Wang J C, Hu J, Xu H M, Zhang S
Department of Agronomy, Zhejiang University, 310029 Hangzhou, China.
Theor Appl Genet. 2007 Jun;115(1):1-8. doi: 10.1007/s00122-007-0533-1. Epub 2007 Apr 3.
A strategy was proposed for constructing core collections by least distance stepwise sampling (LDSS) based on genotypic values. In each procedure of cluster, the sampling is performed in the subgroup with the least distance in the dendrogram during constructing a core collection. Mean difference percentage (MD), variance difference percentage (VD), coincidence rate of range (CR) and variable rate of coefficient of variation (VR) were used to evaluate the representativeness of core collections constructed by this strategy. A cotton germplasm collection of 1,547 accessions with 18 quantitative traits was used to construct core collections. Genotypic values of all quantitative traits of the cotton collection were unbiasedly predicted based on mixed linear model approach. By three sampling percentages (10, 20 and 30%), four genetic distances (city block distance, Euclidean distance, standardized Euclidean distance and Mahalanobis distance) combining four hierarchical cluster methods (nearest distance method, furthest distance method, unweighted pair-group average method and Ward's method) were adopted to evaluate the property of this strategy. Simulations were conducted in order to draw consistent, stable and reproducible results. The principal components analysis was performed to validate this strategy. The results showed that core collections constructed by LDSS strategy had a good representativeness of the initial collection. As compared to the control strategy (stepwise clusters with random sampling strategy), LDSS strategy could construct more representative core collections. For LDSS strategy, cluster methods did not need to be considered because all hierarchical cluster methods could give same results completely. The results also suggested that standardized Euclidean distance was an appropriate genetic distance for constructing core collections in this strategy.

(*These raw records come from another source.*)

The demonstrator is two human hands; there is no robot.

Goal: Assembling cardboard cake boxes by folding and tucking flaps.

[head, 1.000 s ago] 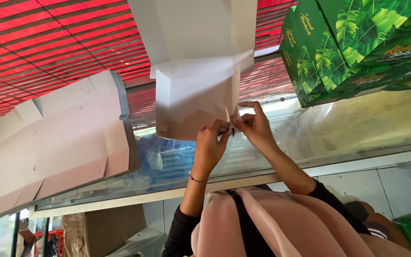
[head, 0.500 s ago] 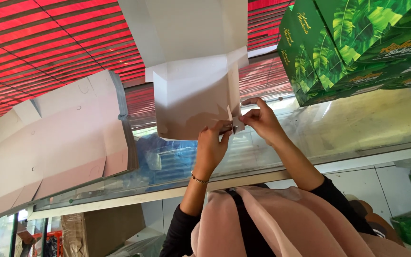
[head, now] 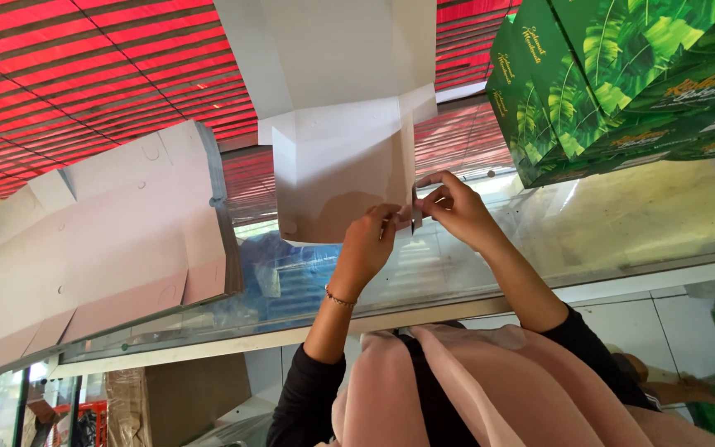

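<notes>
A flat white cardboard box blank (head: 341,165) lies partly folded on the glass counter top (head: 647,223). My left hand (head: 367,244), with a thin bracelet at the wrist, pinches the blank's near right corner. My right hand (head: 457,211) meets it there, fingers closed on a small side tab (head: 414,207) of the same blank. Both arms wear black sleeves, and my pink scarf (head: 457,389) hangs below them.
A stack of unfolded pale box blanks (head: 101,240) lies on the counter at the left. Green leaf-printed cartons (head: 614,83) are piled at the right. A red striped surface (head: 84,66) lies beyond. A brown cardboard box (head: 184,397) stands low at the left.
Both hands have shifted slightly right and away along the blank's corner. The blank's far part has slid a little to the right.
</notes>
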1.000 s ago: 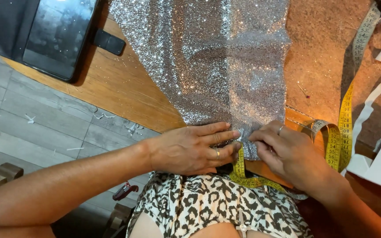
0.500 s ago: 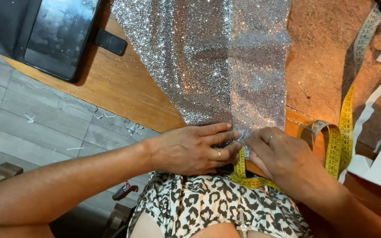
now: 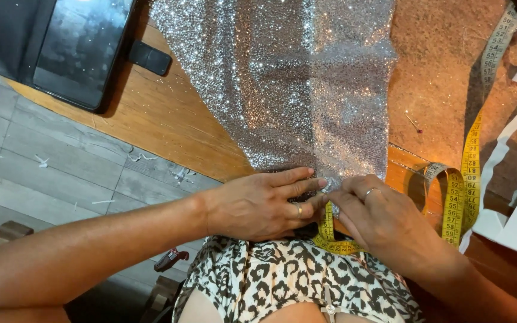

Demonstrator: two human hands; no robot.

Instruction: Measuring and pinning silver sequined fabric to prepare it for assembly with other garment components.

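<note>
Grip: both hands pinch the near edge of the silver sequinned glitter fabric (image 3: 288, 90), fingertips meeting at the hem. Left hand (image 3: 258, 206) lies flat-ish, fingers extended onto the fabric, ring visible. Right hand (image 3: 384, 218) has curled fingers closed on the fabric edge, touching the yellow flexible measuring tape (image 3: 462, 185), which loops beside and under it. Fabric spreads over the wooden surface (image 3: 163, 119). Black tablet-like device (image 3: 79, 48) lies far left, well apart. A pin (image 3: 414, 124) rests on brown felt-like cloth (image 3: 444, 90).
</note>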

提出了一种基于基因型值的最小距离逐步抽样(LDSS)构建核心种质库的策略。在聚类的每个步骤中,构建核心种质库时,在树状图中距离最小的亚组中进行抽样。使用平均差异百分比(MD)、方差差异百分比(VD)、极差符合率(CR)和变异系数变率(VR)来评估该策略构建的核心种质库的代表性。利用一个包含1547份种质、具有18个数量性状的棉花种质库构建核心种质库。基于混合线性模型方法无偏预测棉花种质库所有数量性状的基因型值。通过三种抽样比例(10%、20%和30%),采用四种遗传距离(城市街区距离、欧氏距离、标准化欧氏距离和马氏距离)结合四种层次聚类方法(最短距离法、最长距离法、非加权组平均法和Ward法)来评估该策略的性能。进行模拟以得出一致、稳定和可重复的结果。进行主成分分析以验证该策略。结果表明,由LDSS策略构建的核心种质库对初始种质库具有良好的代表性。与对照策略(随机抽样的逐步聚类策略)相比,LDSS策略能够构建更具代表性的核心种质库。对于LDSS策略,无需考虑聚类方法,因为所有层次聚类方法完全可以给出相同的结果。结果还表明,标准化欧氏距离是该策略构建核心种质库的合适遗传距离。